WHAT IS NEEDED: Look through the listing below and count the lines holding "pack". Reply with the number alone.

:: DATA PROVIDED ::

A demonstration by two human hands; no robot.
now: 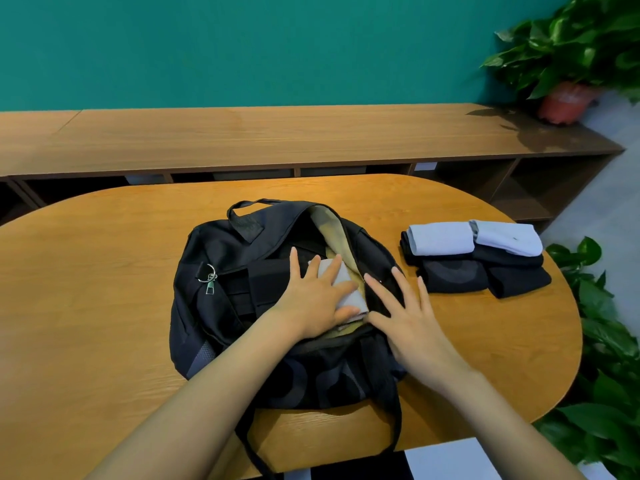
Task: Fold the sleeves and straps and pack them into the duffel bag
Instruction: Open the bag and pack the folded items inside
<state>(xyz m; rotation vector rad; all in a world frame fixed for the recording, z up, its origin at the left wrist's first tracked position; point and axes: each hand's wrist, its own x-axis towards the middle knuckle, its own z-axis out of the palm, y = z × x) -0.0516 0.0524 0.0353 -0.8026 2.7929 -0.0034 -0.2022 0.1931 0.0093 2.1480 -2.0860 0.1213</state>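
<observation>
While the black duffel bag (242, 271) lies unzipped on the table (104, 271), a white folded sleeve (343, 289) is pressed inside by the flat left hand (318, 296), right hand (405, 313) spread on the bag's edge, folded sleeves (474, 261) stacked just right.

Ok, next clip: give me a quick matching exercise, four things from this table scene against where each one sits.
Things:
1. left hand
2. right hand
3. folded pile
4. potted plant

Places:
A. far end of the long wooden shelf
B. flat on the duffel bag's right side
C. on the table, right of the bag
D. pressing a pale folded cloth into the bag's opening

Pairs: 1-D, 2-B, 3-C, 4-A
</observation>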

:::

TASK SOLUTION: 2